The Versatile Imaging Capabilities of Aberration-Corrected STEM

Abstract

The recent advancement in aberration-corrected electron microscopy, especially aberration-corrected STEM (AC-STEM), makes it possible to routinely extract atomic scale information of a variety of solid materials. With the availability of sub-angstrom size electron probes and the appropriate selection of detectors one can extract useful information on the atomic structure, chemical composition, oxidation state, and strain field of the sample of interest. The common choice of selecting high-angle scattered electrons for atomic number contrast (HAADF imaging mode) and the directly transmitted electrons for phase contrast (BF-STEM imaging mode) may pose challenges when non-ideal samples are encountered. Fortunately, many other imaging modes are available in STEM and can be utilized to provide unique, although selective, information.
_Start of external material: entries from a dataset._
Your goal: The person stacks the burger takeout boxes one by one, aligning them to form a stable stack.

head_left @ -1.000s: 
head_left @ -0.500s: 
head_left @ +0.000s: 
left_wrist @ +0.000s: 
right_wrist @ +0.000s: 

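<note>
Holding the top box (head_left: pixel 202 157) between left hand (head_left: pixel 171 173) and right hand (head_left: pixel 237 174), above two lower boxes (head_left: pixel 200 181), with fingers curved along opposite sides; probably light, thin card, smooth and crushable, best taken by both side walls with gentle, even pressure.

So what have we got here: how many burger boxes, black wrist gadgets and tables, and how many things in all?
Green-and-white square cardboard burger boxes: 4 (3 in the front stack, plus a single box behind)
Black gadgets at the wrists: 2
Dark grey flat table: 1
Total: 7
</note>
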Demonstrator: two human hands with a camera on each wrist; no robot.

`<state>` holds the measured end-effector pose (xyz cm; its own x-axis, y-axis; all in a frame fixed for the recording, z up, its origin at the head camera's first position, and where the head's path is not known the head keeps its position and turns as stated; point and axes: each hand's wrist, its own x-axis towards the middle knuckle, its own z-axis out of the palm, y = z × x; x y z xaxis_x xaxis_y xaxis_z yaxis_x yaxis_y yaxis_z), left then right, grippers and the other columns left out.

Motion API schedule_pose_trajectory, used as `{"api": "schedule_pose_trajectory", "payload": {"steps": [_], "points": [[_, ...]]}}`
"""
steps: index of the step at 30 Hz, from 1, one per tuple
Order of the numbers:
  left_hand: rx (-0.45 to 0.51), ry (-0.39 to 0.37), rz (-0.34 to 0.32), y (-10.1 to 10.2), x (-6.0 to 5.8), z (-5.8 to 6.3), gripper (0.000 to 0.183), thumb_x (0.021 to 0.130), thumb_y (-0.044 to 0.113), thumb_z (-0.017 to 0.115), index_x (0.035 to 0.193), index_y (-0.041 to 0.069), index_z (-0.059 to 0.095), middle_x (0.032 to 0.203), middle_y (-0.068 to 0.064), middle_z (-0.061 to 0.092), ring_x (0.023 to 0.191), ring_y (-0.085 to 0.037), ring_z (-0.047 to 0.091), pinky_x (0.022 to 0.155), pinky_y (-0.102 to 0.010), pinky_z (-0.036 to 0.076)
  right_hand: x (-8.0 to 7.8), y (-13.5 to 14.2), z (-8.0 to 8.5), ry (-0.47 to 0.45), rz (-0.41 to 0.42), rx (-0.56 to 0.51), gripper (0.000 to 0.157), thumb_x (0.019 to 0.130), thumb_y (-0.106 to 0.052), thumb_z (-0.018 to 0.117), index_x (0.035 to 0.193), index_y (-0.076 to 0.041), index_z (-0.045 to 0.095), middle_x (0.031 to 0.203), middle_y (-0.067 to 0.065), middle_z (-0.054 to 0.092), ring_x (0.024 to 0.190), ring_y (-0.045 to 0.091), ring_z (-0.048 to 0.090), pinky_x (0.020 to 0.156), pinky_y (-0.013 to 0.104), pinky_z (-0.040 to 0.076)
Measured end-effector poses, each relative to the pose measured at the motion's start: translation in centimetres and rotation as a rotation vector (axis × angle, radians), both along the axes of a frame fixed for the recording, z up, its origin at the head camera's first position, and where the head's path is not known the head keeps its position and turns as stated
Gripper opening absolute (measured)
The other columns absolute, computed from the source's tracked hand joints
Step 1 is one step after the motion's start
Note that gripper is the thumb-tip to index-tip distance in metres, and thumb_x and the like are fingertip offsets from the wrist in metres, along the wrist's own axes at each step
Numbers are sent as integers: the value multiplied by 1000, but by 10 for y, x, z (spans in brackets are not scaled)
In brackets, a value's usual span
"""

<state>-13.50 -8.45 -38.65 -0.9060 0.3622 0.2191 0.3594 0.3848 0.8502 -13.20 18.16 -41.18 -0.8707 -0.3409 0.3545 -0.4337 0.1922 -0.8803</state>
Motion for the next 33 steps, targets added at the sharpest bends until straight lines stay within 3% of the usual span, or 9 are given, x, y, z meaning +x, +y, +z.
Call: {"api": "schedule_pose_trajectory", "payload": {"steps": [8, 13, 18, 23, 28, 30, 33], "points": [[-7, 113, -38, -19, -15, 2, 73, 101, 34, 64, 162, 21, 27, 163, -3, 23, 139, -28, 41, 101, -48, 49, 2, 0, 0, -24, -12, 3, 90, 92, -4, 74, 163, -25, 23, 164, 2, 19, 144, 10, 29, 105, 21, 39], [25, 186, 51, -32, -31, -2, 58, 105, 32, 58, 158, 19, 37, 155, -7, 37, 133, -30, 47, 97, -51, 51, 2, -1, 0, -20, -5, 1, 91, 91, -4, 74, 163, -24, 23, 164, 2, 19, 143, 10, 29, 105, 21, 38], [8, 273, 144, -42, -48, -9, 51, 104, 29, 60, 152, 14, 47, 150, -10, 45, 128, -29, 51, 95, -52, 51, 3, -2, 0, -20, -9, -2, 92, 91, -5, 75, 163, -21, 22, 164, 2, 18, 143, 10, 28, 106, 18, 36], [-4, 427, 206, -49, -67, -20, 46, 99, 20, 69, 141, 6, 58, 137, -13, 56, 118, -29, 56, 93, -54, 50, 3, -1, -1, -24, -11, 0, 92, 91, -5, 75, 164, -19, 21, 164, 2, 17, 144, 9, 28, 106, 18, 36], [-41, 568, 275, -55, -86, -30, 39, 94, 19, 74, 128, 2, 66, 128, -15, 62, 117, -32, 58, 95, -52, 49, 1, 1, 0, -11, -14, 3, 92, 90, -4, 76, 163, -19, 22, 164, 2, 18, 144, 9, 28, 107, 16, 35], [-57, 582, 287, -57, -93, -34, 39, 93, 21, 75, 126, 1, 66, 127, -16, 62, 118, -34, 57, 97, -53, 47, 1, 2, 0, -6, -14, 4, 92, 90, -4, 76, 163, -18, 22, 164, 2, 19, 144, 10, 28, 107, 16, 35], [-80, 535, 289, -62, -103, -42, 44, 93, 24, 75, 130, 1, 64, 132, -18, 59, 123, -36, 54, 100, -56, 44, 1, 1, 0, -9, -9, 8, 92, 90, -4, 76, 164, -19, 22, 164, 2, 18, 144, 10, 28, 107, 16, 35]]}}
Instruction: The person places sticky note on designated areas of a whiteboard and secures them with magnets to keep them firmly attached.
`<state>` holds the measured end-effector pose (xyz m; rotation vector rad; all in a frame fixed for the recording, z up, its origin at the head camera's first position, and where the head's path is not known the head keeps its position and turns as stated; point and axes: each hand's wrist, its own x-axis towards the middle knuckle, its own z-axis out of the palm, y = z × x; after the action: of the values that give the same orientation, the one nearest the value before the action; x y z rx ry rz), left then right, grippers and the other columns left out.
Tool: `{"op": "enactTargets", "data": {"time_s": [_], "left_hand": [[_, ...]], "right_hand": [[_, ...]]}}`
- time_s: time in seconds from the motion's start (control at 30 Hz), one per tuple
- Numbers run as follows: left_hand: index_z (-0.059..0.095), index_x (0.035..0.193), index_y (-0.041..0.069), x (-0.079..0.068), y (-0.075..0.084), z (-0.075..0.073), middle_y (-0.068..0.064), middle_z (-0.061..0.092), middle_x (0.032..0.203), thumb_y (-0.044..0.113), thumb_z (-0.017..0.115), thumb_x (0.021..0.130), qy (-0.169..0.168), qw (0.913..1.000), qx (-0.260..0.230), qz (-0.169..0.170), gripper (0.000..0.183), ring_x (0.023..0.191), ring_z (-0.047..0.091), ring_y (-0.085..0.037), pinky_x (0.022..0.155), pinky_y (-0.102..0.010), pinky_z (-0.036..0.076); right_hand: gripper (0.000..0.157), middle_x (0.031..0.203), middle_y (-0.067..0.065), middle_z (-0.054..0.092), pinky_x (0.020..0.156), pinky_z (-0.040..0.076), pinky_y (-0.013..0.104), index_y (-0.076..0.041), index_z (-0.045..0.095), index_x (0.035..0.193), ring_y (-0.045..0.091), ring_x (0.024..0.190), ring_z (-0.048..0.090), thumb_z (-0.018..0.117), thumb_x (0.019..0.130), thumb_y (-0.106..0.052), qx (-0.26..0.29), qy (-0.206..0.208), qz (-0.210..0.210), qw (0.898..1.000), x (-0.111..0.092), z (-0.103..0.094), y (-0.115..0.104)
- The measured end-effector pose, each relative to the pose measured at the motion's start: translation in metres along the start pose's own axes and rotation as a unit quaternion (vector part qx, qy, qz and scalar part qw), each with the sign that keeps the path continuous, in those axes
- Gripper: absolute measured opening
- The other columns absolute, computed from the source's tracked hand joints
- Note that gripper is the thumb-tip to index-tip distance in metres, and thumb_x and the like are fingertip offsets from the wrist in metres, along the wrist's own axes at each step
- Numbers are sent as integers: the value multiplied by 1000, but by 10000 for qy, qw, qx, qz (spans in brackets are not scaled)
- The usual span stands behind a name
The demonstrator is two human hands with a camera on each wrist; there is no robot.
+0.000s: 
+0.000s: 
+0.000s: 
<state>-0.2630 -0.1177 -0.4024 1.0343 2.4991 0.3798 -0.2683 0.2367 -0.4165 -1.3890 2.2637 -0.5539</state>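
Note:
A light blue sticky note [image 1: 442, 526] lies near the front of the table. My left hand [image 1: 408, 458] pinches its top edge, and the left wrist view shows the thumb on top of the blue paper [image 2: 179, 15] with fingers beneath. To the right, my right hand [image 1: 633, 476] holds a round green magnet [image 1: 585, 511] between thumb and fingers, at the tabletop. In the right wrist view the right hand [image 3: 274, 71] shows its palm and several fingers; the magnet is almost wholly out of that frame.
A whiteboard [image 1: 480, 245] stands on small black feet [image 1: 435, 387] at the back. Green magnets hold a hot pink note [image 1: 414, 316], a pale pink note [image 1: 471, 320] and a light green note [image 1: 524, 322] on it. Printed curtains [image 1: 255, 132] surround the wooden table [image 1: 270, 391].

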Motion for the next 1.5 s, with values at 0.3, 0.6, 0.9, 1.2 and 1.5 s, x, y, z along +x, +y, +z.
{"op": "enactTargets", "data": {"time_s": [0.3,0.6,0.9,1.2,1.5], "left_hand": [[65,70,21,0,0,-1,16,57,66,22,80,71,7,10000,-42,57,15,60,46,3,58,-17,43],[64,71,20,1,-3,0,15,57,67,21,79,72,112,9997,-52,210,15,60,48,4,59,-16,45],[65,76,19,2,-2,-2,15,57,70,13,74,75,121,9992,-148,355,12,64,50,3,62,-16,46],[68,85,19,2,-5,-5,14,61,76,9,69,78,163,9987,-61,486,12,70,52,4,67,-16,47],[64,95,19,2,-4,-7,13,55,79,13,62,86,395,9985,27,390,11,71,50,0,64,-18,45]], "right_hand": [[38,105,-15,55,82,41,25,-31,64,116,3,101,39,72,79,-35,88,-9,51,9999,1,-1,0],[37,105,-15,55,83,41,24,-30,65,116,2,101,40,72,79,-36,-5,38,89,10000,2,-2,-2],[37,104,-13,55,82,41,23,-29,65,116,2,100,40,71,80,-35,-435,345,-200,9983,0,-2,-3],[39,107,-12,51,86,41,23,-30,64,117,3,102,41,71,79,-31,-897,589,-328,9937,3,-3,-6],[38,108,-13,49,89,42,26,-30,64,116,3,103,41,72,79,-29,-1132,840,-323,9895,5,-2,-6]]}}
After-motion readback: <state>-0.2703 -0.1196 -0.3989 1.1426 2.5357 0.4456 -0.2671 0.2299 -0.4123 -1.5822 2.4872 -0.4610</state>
For example, the large-angle bright-field (LABF) imaging mode provides information complementary to those of the HAADF imaging mode, and configured detectors were proposed to manipulate the scattered signals for desired information [1-2]. The thin annular detector BF (TADBF), thin annular detector DF (TADDF), and the marginal DF-BF detector configurations all provide unique information of the sample by judiciously utilizing the variations in the electron scattering profiles of different materials [3-5]. For example, light-element materials supported on heavy-element materials, such as carbon on platinum, have been imaged [4-5]. The flexibility of incorporating different types of detectors in the STEM makes it a versatile tool.